If for some prime $p$ a Sylow $p$-subgroup $P$ of a finite group $G$ lies in the centre of its normalizer, then $G$ is p-nilpotent.

The following proof comes from "A course in the theory of groups".

Proof:

By hypothesis $P$ is abelian and $P = C_P(N_G(P)$, We deduce at once from $10.1.6$ that $P ~\cap $ $Ker ~\tau$= $e$ where of course
$\tau$: $G \rightarrow P$ is the transfer.

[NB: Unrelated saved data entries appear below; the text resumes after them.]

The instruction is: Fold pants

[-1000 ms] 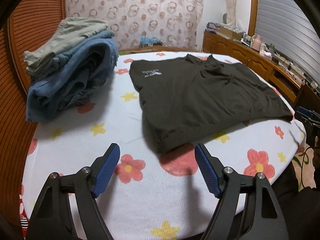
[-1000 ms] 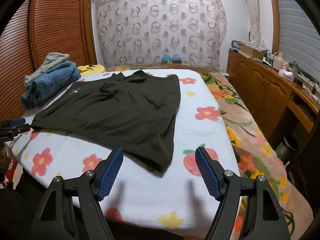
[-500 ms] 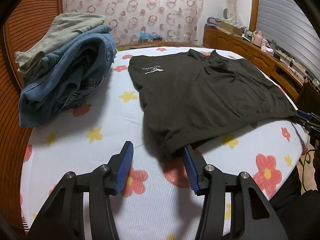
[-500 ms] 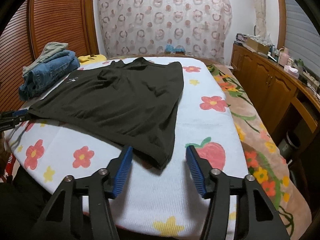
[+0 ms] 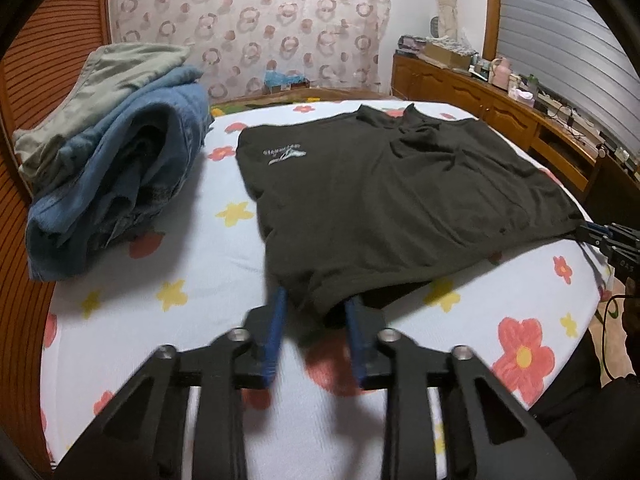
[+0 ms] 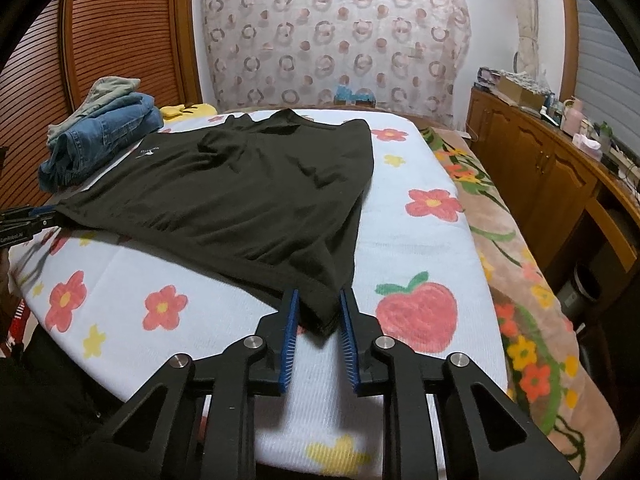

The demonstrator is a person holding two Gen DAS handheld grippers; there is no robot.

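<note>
One dark pair of pants (image 5: 384, 200), two grippers at its near corners.
Left gripper (image 5: 316, 312) and right gripper (image 6: 318, 312) each straddle a hem corner, jaws narrowed (grip unclear); one folded stack (image 5: 112, 152) lies beside.

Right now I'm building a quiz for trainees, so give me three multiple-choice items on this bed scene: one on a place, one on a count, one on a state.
1. Where does the folded blue denim pile lie, in the left wrist view?
A. left of the dark garment
B. on top of it
C. on the floor

2. How many corners of the dark olive-black garment sit between jaws?
A. none
B. one
C. two

3. How does the garment lie?
A. rolled up
B. spread flat
C. hanging

Answers: 1 A, it sits beside the left edge. 2 C, the left gripper and right gripper each bracket a near corner. 3 B, it lies open on the flowered white bedspread.
</note>
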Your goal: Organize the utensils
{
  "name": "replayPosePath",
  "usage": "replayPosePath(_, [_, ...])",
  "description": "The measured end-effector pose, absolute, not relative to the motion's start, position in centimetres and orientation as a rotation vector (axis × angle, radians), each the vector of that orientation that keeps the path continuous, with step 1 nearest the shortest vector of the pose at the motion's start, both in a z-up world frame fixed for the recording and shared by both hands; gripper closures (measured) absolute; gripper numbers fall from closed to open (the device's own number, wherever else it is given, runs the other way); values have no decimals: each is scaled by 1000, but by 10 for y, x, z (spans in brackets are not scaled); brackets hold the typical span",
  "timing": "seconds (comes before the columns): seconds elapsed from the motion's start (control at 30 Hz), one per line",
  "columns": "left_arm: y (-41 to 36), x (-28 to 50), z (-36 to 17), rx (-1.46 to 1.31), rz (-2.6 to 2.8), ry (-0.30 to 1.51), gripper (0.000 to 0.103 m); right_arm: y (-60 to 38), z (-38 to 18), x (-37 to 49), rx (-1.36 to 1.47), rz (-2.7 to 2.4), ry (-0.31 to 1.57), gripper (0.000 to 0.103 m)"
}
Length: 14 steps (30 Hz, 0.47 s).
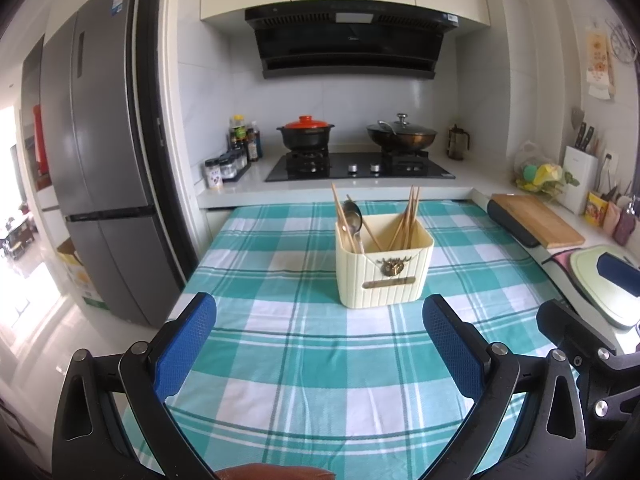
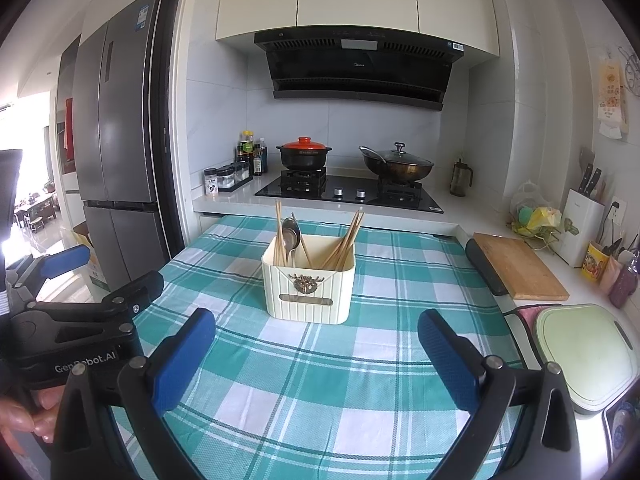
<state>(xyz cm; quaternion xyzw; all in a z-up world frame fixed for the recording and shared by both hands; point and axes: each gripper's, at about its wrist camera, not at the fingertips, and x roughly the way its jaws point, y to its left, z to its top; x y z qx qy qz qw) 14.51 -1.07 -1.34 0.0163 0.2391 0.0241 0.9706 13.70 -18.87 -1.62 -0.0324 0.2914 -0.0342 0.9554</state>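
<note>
Standing in one holder (image 1: 384, 264): two spoons (image 1: 352, 216), perhaps ten chopsticks (image 1: 408, 220).

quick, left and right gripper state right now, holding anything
Left gripper: open, jaws wide apart, holding nothing.
Right gripper: open, jaws wide apart, holding nothing.

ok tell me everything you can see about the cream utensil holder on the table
The cream utensil holder is a ribbed, plastic-looking rectangular box with rounded corners, a bronze ornament and a slotted label plate on its front. It stands upright on the teal checked tablecloth. Inside, wooden chopsticks lean in two bunches, with metal spoons on the left. Neither set of tongs touches it.
</note>
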Motion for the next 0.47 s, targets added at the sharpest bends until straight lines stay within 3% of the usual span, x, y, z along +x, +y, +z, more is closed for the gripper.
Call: replayPosePath(0.47, [-9,144,-13,12,58,482,0,-194,-16,138,-67,-73,601,0])
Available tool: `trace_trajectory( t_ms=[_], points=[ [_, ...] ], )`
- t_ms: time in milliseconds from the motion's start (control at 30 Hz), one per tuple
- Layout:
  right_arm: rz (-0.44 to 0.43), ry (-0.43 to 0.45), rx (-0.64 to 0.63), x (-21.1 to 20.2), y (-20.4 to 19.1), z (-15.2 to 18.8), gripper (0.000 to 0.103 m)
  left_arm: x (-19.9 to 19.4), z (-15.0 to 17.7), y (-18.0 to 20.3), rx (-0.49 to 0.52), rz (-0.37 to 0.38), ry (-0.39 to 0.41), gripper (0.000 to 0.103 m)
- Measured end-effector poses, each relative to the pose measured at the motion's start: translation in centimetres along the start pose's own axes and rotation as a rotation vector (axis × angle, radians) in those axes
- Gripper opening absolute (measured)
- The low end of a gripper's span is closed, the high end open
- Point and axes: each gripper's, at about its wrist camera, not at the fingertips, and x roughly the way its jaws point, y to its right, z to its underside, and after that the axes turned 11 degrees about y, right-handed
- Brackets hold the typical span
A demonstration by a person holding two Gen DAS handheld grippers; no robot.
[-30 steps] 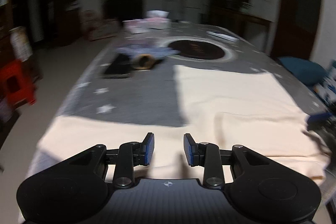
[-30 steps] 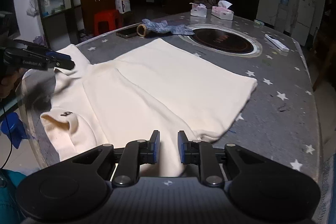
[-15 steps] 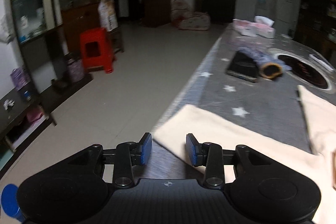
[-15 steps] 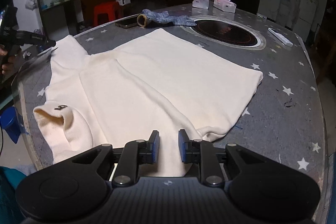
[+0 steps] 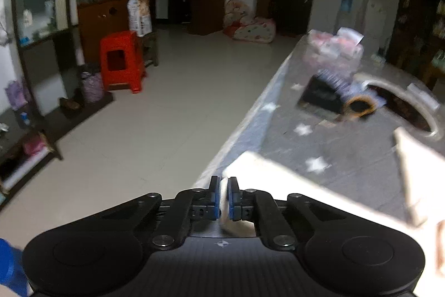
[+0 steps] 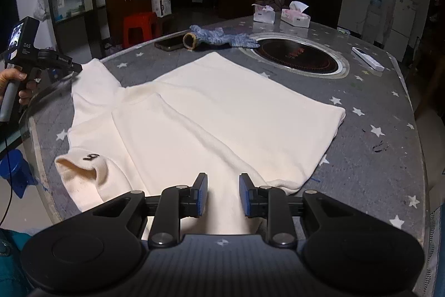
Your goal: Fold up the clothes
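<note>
1. A cream shirt [image 6: 211, 113] lies spread flat on a grey table [image 6: 370, 171] whose cloth is printed with white stars.
2. The left gripper [image 5: 224, 192] is at the table's edge, its blue pads pressed together on the tip of the shirt's sleeve [image 5: 267, 171]; a fold of cream cloth shows squeezed between them.
3. From the right wrist view, the left gripper [image 6: 76, 66] shows at the far left, held by a hand [image 6: 12, 85], with its tip at the end of the outstretched sleeve [image 6: 91, 80].
4. The right gripper [image 6: 223, 192] hangs over the near part of the shirt with its jaws opening; cloth lies under the gap between the pads, and they do not press on it.
5. The shirt's collar [image 6: 83, 169], marked with a small dark label, sits at the near left, just beside the table's rim.
6. Beyond the shirt lie a blue knitted glove [image 6: 219, 38] and a dark phone [image 6: 169, 44], side by side and touching.
7. A round black hob [image 6: 297, 57] is set into the middle of the table, with two tissue boxes [image 6: 281, 14] behind it.
8. A red stool [image 5: 122, 60] stands on the pale floor, well apart from the table.
</note>
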Motion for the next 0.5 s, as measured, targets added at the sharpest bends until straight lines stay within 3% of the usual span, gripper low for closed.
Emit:
trace_trajectory(
  t_ms=[200, 500],
  points=[
    [0.001, 0.029, 0.016, -0.7, 0.0, -0.3, 0.024, -3.5, -3.4, 3.4, -0.035, 0.191, 0.077, 0.006],
    [0.015, 0.064, 0.047, -1.7, 0.6, -0.4, 0.024, -9.8, -6.3, 12.5, -0.004, 0.596, 0.147, 0.006]
  ],
)
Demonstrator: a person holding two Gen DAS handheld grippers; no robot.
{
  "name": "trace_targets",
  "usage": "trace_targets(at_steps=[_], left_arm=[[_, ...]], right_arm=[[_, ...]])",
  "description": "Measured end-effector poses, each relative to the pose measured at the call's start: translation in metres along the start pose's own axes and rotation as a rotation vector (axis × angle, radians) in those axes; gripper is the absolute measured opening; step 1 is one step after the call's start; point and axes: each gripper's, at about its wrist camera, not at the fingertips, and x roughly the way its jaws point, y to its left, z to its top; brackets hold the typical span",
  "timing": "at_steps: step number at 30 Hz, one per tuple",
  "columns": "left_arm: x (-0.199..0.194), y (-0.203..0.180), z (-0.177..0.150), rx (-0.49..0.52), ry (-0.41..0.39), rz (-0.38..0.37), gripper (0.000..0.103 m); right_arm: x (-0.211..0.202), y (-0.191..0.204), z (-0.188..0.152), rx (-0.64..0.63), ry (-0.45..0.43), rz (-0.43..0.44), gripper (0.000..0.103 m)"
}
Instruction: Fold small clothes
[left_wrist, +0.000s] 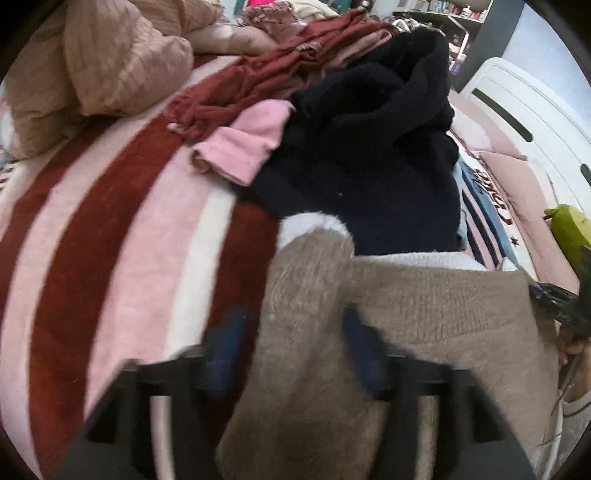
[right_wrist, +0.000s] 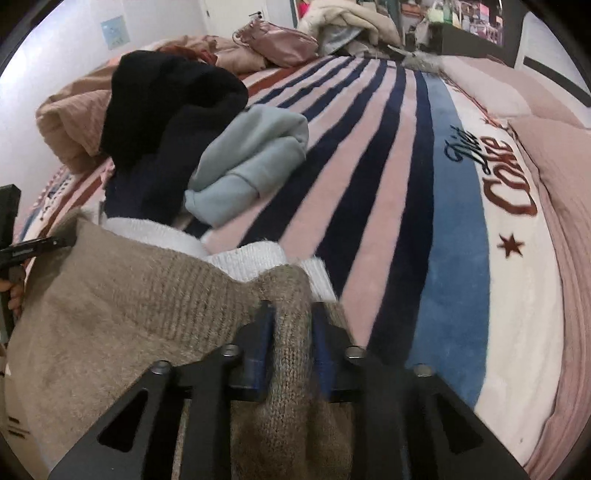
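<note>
A taupe knit sweater (left_wrist: 436, 314) with a white ribbed band (left_wrist: 314, 225) is stretched between my two grippers over the striped blanket. My left gripper (left_wrist: 291, 325) is shut on one bunched corner of it. My right gripper (right_wrist: 291, 317) is shut on the other corner, and the sweater (right_wrist: 122, 295) spreads left from it with its white band (right_wrist: 255, 258) at the far edge. The left gripper (right_wrist: 33, 245) shows at the left edge of the right wrist view.
A dark navy garment (left_wrist: 369, 147), a pink garment (left_wrist: 240, 147) and a maroon one (left_wrist: 266, 77) lie heaped ahead. A light blue sweatshirt (right_wrist: 251, 158) lies beside the navy one (right_wrist: 166, 122). The blanket (right_wrist: 443, 206) stretches right, with pillows (right_wrist: 546, 147) and a pink bag (right_wrist: 280, 40).
</note>
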Motion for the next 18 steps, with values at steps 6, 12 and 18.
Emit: trace_targets(at_steps=[6, 12, 18], left_arm=[[-0.085, 0.016, -0.042, -0.064, -0.141, -0.041, 0.088], [-0.144, 0.017, -0.127, -0.12, -0.223, -0.174, 0.101], [-0.15, 0.004, -0.191, -0.163, -0.215, -0.277, 0.102]], right_arm=[[-0.067, 0.006, -0.028, -0.027, -0.115, 0.015, 0.04], [-0.124, 0.041, -0.085, -0.072, -0.236, 0.142, 0.041], [-0.132, 0.074, -0.127, -0.104, -0.292, 0.164, 0.041]])
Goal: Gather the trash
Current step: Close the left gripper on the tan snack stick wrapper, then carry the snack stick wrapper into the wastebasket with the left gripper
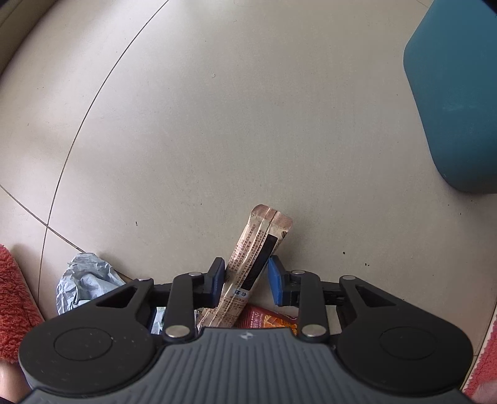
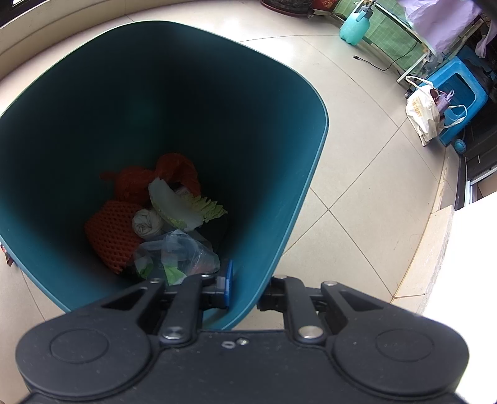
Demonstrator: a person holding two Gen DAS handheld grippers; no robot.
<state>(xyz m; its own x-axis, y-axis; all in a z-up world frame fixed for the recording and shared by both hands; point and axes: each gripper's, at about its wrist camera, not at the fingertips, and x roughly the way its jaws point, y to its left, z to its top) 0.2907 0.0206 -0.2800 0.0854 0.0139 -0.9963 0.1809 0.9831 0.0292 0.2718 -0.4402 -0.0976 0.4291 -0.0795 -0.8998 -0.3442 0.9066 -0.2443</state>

This means that Ker $\tau$ is a $p'$-group, which in turn implies that $G$ is $p$-nilpotent since $G/\mathrm{ker} \tau \cong \mathrm{Im} \tau $, a $p$-group.

The theorem $10.1.6$ is :

Let the finite group $G$ have an abelian Sylow $p$-subgroup $P$ and let $N$ denote $N_G(P)$. Then $P = C_P(N) \times [P, N]$. Moreover, if $\tau $: $G \rightarrow P$ is the transfer, Im $ \tau $ = $C_P(N)$ and $P ~\cap $ Ker $\tau$ = [P,N].

My question is how to get ker $\tau$ is a $p'$-group?

Thanks!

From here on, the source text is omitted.